Zinc prevented partially PBG-synthase inhibition. Zinc, NAC, and the association (Zn + NAC) prevented the decrease in the AChE activity and promoted a decrease in Pb levels in the blood and cerebrum. Studies have related that the supplementation with Zn decreases gastrointestinal absorption and distribution of Pb [34, 62, 63]. Moreover, Zn is known as an important inductor of metal-bind proteins, such as metallothionein, which has chelating properties [37, 38]. This property may explain the protective effects of Zn on Pb intoxication; however, the Zn groups did not present high MT content.
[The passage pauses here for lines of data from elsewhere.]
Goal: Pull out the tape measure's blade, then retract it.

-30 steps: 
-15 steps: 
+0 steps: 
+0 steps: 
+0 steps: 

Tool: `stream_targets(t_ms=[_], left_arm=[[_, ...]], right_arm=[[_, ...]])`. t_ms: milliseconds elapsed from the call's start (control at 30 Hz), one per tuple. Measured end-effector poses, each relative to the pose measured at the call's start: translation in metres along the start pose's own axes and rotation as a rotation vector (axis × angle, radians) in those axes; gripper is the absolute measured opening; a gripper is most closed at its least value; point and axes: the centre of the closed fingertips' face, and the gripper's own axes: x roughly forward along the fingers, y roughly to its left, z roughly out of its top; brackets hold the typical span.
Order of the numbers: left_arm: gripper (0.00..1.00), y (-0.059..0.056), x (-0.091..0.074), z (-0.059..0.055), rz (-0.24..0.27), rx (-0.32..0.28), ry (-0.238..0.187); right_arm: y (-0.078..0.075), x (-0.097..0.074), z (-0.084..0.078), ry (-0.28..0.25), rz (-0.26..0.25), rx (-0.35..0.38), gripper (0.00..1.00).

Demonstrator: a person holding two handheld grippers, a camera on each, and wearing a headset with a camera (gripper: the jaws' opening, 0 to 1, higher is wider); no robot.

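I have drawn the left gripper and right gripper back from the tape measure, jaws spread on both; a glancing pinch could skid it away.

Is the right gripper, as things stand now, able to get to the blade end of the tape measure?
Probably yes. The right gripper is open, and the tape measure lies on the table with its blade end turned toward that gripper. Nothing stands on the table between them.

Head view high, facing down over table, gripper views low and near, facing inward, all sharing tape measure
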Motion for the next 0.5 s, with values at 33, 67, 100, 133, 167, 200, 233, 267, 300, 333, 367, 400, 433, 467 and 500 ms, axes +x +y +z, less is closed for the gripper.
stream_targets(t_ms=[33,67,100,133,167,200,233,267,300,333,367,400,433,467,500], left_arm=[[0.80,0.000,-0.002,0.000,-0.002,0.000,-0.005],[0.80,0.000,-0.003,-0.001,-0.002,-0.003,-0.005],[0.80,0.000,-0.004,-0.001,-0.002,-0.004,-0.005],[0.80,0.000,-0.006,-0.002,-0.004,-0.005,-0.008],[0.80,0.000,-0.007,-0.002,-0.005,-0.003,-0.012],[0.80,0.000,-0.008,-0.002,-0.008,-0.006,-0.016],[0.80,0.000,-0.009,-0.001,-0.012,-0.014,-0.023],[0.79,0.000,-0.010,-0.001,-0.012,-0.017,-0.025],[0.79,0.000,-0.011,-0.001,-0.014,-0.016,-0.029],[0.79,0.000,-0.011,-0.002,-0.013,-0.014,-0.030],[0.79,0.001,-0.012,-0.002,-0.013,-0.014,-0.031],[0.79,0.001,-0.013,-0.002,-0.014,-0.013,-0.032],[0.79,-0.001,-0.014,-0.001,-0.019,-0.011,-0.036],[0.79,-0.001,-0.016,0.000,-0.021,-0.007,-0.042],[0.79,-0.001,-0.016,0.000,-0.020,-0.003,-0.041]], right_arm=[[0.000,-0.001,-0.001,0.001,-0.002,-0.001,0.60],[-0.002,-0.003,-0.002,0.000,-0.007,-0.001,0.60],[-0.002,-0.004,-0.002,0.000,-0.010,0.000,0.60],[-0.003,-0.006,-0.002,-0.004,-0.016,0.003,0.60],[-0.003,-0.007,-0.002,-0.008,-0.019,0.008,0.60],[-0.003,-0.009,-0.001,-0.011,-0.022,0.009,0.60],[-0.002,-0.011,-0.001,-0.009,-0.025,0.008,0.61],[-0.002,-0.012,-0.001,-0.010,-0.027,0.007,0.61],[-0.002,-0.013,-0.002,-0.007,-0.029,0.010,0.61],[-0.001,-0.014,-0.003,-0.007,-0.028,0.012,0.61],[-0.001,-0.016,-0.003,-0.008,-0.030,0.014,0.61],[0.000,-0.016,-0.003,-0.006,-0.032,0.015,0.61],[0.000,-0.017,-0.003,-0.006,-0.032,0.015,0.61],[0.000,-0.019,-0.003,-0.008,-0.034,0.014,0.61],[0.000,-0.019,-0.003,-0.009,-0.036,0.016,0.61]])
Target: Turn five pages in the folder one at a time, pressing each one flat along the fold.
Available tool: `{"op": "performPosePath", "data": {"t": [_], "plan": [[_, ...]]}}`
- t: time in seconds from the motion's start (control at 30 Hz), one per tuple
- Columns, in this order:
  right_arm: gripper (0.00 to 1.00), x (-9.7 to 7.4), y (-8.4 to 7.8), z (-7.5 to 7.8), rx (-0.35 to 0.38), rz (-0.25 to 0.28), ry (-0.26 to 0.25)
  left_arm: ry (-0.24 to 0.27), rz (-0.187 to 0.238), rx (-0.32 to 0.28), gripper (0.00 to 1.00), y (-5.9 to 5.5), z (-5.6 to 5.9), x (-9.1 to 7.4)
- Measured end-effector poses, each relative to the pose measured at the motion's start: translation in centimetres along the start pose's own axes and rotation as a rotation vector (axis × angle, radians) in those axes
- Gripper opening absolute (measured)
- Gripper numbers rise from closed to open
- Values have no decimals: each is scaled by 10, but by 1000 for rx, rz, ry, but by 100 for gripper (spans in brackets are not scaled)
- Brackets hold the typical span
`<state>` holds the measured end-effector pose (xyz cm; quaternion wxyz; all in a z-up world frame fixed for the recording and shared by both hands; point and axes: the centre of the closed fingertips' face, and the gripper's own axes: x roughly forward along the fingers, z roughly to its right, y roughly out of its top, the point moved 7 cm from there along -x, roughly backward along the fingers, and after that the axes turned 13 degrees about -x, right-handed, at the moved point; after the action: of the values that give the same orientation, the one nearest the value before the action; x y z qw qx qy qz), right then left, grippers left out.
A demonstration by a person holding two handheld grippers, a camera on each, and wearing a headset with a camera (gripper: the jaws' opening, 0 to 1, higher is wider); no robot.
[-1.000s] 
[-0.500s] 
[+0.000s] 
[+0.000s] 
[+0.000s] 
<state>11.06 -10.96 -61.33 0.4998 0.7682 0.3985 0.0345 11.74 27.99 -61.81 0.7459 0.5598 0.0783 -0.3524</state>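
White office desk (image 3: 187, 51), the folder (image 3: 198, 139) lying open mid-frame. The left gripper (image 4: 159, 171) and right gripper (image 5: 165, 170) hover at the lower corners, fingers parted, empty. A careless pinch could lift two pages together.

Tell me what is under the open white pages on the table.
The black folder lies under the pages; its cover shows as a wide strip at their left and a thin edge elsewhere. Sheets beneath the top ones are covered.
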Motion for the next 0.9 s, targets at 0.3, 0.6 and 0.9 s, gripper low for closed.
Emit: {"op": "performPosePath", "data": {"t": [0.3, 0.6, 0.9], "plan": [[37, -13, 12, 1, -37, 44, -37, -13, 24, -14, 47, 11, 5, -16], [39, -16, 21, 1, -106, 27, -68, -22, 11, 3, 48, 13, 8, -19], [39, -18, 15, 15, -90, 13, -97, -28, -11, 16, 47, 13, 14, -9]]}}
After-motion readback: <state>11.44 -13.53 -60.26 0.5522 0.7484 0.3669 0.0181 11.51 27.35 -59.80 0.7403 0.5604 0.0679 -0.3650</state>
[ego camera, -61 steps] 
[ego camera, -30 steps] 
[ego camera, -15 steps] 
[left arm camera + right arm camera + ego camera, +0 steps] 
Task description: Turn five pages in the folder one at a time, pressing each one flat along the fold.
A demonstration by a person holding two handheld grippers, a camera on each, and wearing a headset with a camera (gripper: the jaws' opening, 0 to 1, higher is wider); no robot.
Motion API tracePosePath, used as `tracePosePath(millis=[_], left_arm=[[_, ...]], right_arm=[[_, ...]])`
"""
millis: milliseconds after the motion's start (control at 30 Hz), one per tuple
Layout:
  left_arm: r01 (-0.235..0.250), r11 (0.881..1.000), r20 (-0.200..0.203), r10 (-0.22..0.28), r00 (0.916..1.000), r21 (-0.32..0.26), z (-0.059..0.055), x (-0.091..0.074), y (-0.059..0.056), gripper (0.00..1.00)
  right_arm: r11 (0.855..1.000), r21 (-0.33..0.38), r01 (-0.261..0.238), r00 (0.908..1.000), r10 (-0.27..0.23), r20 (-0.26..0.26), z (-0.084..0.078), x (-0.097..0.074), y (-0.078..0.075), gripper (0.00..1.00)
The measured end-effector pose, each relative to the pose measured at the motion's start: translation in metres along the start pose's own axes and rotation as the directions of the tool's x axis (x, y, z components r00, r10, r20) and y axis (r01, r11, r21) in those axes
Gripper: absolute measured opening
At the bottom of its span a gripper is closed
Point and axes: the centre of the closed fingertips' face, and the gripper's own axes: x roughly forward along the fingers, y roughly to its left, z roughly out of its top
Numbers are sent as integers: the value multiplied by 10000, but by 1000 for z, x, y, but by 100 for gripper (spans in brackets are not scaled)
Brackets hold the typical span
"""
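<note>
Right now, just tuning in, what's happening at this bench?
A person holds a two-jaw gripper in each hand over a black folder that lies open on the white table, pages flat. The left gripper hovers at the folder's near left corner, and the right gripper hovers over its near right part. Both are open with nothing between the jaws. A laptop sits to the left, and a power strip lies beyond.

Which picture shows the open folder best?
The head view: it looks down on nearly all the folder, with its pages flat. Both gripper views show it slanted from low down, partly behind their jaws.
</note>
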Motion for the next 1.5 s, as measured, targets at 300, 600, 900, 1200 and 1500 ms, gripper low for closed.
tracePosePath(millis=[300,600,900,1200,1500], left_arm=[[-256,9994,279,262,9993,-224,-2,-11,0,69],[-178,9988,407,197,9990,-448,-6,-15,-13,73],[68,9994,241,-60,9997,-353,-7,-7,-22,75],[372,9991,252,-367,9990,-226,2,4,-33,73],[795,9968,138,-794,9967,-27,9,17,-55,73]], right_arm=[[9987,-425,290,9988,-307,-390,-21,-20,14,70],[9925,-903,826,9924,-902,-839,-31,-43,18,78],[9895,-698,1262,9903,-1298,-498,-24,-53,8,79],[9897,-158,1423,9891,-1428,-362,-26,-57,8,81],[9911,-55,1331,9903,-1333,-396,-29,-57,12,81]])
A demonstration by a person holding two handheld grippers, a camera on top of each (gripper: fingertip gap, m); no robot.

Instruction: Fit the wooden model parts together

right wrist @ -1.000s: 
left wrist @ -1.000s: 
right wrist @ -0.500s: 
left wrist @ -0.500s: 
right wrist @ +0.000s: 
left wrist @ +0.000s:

Regarding NAC, Nehru and Kanwar [64] demonstrated that this may be a GSH precursor molecule, since NAC exposure restored GSH cerebrum levels depleted by Pb exposure. Moreover, NAC protective effect may be due to Pb(II) ion complex with the NAC molecule as suggested by Sisombath and Jalilehvand [42] and Cardiano et al. [43].

Conclusion

Results showed that AcPb exposure during the second phase of brain development alters biochemical parameters even long time after exposure. Moreover, the potential preventive action of Zn and NAC suggests that these compounds may serve as a promising alternative treatment for Pb poisoning. However, further investigations are necessary to better understand the mechanism by which Pb causes its toxic effects as well as to understand the preventive effects of Zn and NAC.